From separate cremation grounds to separate tea tumblers, those at the bottom of India’s caste-stratified society continue to be treated as untouchable. Even those who are spared the worst indignities must often struggle for basic education and opportunity. Every social indicator carries the imprint of caste – the average Dalit woman in India, for instance, does not live to see her 40th birthday, her life expectancy being 14 years lower than that of her higher caste counterparts.
And yet, instead of calling attention to caste discrimination, Bhagwat, who wields enormous influence over the Indian government, frets about the continuation of reservations.
This is because the RSS, despite its proclaimed aim of ending caste divisions and uniting Hindu society, remains fundamentally an organisation led by members of the upper castes. Even the Narendra Modi government, which could not have won its large majority in India’s Parliament without the support of the backward castes, has a dominance of the upper castes in its cabinet of ministers.
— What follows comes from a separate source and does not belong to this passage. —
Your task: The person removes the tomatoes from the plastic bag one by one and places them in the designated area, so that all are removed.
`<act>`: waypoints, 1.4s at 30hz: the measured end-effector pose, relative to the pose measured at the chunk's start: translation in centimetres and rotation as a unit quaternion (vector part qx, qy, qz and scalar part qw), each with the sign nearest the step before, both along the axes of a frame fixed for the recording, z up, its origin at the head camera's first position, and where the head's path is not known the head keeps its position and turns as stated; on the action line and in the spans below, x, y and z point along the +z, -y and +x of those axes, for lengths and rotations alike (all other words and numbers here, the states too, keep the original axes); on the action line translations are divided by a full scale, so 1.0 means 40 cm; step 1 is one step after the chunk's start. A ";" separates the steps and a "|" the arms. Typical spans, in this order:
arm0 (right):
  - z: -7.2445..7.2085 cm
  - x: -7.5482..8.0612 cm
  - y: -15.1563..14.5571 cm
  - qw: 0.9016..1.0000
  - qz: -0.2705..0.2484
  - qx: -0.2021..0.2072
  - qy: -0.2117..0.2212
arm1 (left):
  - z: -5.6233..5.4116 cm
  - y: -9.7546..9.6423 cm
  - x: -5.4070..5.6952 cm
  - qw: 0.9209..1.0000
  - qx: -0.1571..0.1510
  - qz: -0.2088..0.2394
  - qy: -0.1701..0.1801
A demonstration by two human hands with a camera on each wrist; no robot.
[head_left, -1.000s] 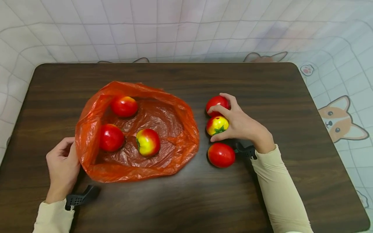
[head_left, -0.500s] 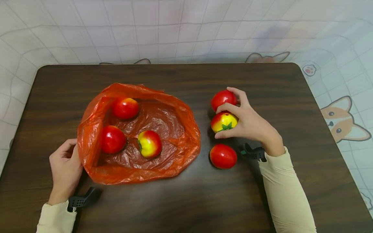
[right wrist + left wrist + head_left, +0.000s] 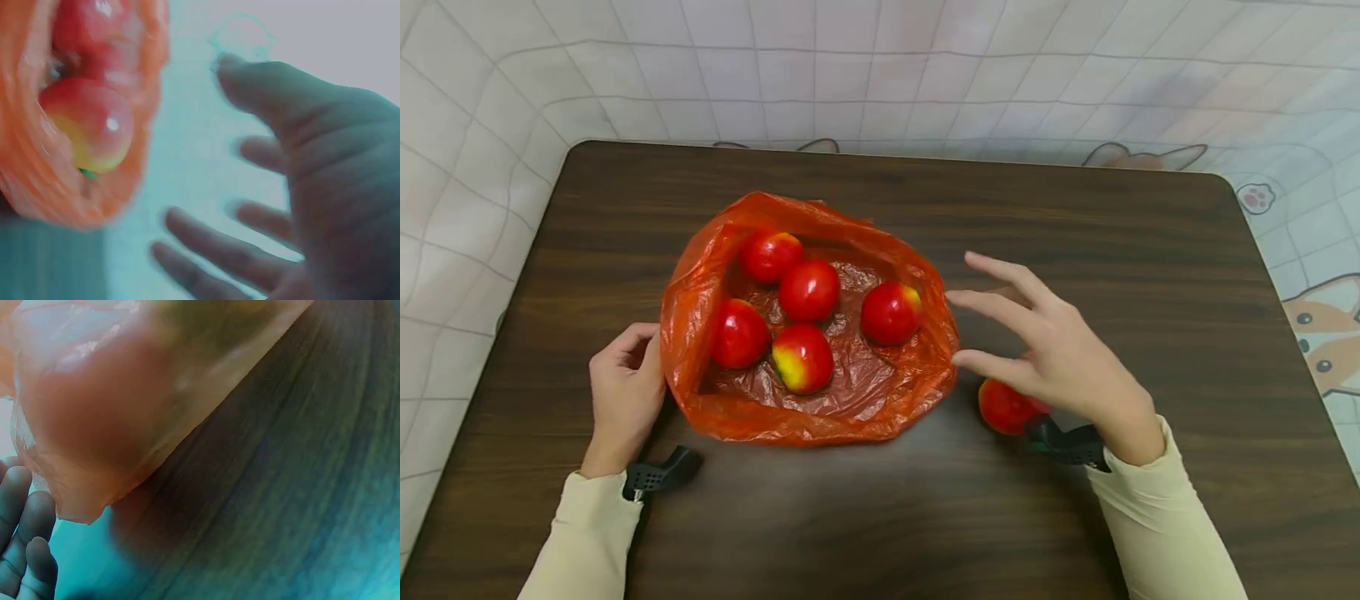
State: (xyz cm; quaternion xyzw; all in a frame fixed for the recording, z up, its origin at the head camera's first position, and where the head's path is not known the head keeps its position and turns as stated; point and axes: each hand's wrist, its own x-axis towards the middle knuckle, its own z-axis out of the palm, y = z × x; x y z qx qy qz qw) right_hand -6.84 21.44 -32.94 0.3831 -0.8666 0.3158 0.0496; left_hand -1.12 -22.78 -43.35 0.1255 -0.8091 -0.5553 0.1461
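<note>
An orange-red plastic bag (image 3: 820,429) lies open-mouthed on the table with several shiny red-and-yellow fruits (image 3: 808,290) inside. At its left rim my left hand (image 3: 627,400) grips the plastic between thumb and fingers; the fingertips are hidden behind the bag in the head view. My right hand (image 3: 1052,346) hovers just off the bag's right rim, fingers spread and holding nothing. Below its palm, on the table, lies one more red fruit (image 3: 1006,407), partly covered by the hand and wrist mount. In the right wrist view, a fruit with a green stem (image 3: 90,122) shows at the bag's mouth.
The dark wood-grain table (image 3: 850,525) carries the bag and the loose fruit. A white grid-patterned cloth (image 3: 880,83) with cartoon dogs hangs behind the table and at its sides. Black camera mounts (image 3: 662,473) sit on both wrists.
The two fruits my right hand was grasping on the table are now in the bag, and that hand has let go with fingers spread. The left hand keeps its grip on the bag. The head view has shifted.
</note>
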 end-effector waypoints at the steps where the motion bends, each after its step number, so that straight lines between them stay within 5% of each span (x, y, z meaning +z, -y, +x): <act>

In fact, the dominance has only increased from its first term to the second term.
For now, the BJP is able to gloss over these contradictions through a clever strategy of enabling smaller castes to challenge more powerful castes in their fold – Yadavs among backward castes and Jatavs among Dalits in Uttar Pradesh, for instance. But it is unclear how long this approach will stave off larger questions of social equity.
Before such questions begin to be asked, the RSS would like to decisively settle the question of reservations. Or, so it appears, given Bhagwat’s preoccupation with it, given what RSS ideologues have said in the past.
This is worrying. Much can be done to improve the design and outcomes of India’s affirmative action policies, but to dismantle them out of a misplaced sense of upper-caste aggrievement would amount to setting the clock back.